+++ Given material +++

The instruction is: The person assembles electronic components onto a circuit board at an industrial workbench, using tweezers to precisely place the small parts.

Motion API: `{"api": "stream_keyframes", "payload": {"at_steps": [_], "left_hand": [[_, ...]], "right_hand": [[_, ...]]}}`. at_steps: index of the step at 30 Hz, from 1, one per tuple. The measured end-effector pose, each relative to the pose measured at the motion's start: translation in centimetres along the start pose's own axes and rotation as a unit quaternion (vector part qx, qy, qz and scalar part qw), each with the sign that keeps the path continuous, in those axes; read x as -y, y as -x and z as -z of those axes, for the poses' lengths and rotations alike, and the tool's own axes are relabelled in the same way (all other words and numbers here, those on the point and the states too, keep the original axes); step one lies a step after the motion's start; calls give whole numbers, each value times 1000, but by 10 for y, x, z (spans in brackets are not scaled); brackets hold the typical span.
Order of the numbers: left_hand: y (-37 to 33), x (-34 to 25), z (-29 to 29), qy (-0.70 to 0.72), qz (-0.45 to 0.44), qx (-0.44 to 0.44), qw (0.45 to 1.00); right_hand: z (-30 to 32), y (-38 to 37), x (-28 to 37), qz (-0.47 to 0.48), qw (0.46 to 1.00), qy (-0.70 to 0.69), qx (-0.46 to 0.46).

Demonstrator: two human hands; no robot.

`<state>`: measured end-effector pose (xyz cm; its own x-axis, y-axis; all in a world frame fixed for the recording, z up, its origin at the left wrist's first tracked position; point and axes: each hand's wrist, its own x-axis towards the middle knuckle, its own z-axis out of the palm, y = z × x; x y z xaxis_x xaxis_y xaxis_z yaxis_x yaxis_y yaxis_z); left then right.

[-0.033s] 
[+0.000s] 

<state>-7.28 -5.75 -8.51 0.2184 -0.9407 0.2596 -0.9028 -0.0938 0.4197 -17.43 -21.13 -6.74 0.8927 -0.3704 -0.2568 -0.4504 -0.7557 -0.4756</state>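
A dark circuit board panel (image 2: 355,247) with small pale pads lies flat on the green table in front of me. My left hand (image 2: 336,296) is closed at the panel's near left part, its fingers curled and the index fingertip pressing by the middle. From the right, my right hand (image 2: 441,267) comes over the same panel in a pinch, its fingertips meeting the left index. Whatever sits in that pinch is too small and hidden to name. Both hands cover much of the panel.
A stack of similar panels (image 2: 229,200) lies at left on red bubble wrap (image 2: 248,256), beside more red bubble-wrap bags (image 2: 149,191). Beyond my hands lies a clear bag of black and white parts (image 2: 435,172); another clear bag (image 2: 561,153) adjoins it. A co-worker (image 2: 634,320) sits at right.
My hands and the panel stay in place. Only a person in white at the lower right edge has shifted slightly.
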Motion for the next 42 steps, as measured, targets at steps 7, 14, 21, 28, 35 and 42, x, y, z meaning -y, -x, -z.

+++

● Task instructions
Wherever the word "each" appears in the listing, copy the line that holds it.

● Answer below
Motion API: `{"api": "stream_keyframes", "payload": {"at_steps": [_], "left_hand": [[_, ...]], "right_hand": [[_, ...]]}}`. at_steps: index of the step at 30 Hz, from 1, one per tuple. The measured end-effector pose, each relative to the pose measured at the motion's start: translation in centimetres along the start pose's own axes and rotation as a unit quaternion (vector part qx, qy, qz and scalar part qw), each with the sign that keeps the path continuous, in those axes; read x as -y, y as -x and z as -z of those axes, for the poses' lengths and rotations alike, and the tool's own axes are relabelled in the same way (all other words and numbers here, those on the point and the states too, keep the original axes); step one lies a step after the motion's start; calls give whole numbers, each value times 1000, but by 10 for y, x, z (spans in brackets are not scaled); brackets hold the typical span.
`<state>`: measured end-effector pose (xyz cm; its own x-axis, y-axis; all in a world frame fixed for the recording, z up, its origin at the left wrist's first tracked position; point and axes: each hand's wrist, its own x-axis towards the middle knuckle, its own z-axis out of the palm, y = z × x; x y z xaxis_x xaxis_y xaxis_z yaxis_x yaxis_y yaxis_z); left then right.

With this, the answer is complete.